The UK Government recently announced its intention to relax the ban that has effectively been in place in respect of the development of new onshore wind projects in England and Wales.

Since 2016, planning requirements have been such that it has effectively been impossible to obtain planning permission for new onshore wind projects in England and Wales. During this period it has been possible to obtain planning for such developments in Scotland, where control over planning is devolved to the Scottish government.

As a consequence, England and Wales are lagging behind Scotland in the adoption of onshore wind, still one of the most cost-effective forms of renewable generation.

The changes proposed by the UK Government were made to the Levelling-Up and Regeneration Bill which is currently in the House of Lords. If the Bill is approved in its current form it would give local councils a greater degree of flexibility in determining whether or not to approve new onshore wind projects.

Whilst this is certainly a positive development, it by no means represents an opening of the floodgates to new onshore wind developments. Developers will still need to engage with the planning departments at local councils and this will likely continue to be a lengthy and costly process. There is also no certainty that local councils will be receptive to onshore wind developments, which will likely result in significant regional differences in the deployment of new onshore wind generation across England and Wales.
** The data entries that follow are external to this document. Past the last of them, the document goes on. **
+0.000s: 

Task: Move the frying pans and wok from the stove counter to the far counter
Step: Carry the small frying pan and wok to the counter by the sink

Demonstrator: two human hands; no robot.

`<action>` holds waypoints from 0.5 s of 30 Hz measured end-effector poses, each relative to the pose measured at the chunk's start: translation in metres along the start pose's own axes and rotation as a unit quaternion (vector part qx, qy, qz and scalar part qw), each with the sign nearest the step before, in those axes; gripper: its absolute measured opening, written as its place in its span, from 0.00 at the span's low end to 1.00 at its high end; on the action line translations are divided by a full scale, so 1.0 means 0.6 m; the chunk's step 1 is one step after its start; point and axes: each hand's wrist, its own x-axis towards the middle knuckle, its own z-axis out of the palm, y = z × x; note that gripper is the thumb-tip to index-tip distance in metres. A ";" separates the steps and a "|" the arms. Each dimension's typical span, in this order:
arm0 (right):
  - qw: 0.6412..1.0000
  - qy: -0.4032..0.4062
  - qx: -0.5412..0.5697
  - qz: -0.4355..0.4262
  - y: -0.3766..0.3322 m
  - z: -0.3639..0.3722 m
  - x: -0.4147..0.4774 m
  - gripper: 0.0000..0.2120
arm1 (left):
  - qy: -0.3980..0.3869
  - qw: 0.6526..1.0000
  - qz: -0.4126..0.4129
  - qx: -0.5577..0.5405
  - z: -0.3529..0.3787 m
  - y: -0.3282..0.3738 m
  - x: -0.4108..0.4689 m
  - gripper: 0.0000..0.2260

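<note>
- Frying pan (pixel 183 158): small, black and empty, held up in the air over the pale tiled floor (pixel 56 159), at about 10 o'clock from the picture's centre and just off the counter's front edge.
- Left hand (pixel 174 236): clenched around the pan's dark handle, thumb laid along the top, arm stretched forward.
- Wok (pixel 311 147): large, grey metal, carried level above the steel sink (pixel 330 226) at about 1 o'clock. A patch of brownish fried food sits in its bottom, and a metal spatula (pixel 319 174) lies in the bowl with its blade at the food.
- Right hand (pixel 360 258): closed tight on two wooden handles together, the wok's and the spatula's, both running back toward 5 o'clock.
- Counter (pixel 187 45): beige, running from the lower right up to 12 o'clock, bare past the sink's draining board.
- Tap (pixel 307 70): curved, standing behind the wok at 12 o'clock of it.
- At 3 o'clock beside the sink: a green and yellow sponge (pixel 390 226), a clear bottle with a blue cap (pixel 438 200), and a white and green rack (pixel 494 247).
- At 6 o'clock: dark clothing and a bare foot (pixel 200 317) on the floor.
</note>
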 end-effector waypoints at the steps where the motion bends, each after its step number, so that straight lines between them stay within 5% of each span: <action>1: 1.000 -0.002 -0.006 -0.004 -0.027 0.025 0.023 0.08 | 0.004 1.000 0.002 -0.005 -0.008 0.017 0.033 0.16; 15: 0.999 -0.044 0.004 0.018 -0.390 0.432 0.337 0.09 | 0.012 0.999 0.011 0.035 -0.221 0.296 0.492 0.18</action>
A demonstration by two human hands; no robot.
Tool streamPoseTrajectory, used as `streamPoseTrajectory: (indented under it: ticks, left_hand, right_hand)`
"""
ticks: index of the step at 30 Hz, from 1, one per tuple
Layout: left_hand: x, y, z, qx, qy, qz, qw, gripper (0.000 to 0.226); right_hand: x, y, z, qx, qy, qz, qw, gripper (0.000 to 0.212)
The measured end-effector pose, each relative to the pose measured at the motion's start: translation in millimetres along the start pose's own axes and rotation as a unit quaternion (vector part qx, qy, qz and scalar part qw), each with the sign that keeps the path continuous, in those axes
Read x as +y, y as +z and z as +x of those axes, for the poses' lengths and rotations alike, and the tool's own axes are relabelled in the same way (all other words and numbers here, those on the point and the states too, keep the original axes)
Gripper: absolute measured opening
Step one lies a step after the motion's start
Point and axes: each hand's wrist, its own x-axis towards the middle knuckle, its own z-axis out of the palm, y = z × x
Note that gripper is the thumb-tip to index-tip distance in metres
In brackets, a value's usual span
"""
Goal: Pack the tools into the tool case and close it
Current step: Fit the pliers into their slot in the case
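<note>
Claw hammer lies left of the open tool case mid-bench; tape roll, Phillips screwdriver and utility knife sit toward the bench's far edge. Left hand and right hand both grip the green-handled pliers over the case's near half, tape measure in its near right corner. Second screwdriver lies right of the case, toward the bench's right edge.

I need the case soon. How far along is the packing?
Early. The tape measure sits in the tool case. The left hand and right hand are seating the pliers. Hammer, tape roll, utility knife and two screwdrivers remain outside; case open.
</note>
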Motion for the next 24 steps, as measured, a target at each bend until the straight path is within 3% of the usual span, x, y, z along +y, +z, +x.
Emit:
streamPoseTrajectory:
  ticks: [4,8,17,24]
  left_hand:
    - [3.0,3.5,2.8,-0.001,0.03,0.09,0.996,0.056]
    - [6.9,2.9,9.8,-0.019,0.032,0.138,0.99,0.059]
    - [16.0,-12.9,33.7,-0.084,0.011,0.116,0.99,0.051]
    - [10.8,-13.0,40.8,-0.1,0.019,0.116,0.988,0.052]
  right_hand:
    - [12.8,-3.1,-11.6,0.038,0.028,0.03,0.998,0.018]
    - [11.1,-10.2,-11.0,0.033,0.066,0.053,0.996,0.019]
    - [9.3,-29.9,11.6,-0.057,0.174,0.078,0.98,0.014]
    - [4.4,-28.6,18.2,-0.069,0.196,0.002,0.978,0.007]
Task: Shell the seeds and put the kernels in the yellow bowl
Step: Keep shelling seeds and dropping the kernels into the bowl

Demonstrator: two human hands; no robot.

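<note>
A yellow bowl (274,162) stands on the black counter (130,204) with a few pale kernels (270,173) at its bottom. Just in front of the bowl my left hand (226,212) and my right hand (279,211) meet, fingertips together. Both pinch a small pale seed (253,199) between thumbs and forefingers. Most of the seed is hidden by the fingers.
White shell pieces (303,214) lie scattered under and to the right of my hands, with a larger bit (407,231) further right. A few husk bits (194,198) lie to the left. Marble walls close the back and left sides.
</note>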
This change in approach to onshore wind from the UK Government comes at a time when public attitudes towards renewable energy are becoming increasingly positive. According to the most recent polling from the Public Attitudes Tracker, 88% of people in the UK support the use of renewable energy (up 4% on the previous year). 79% of people supported onshore wind, with only 4% opposed to it. The increasingly positive attitude over the last few years amongst the general public towards renewable electricity, together with the focus on the need for resilience underscored following the Russian invasion of Ukraine can only have been a contributing factor in the willingness of MPs to pressure the UK Government to change its approach to onshore wind.

These changes come at a time when the latest study by the Energy Transition Readiness Index states that the UK is lagging behind other European countries in its journey towards Net Zero and doubts continue to be raised regarding the UK’s ability to reach that milestone by 2050. Hopefully the change in the approach to planning will result in a material increase in the development of new onshore wind projects, thereby assisting the UK in getting on track to reach Net Zero by 2050 and achieving a fully decarbonised grid by 2035.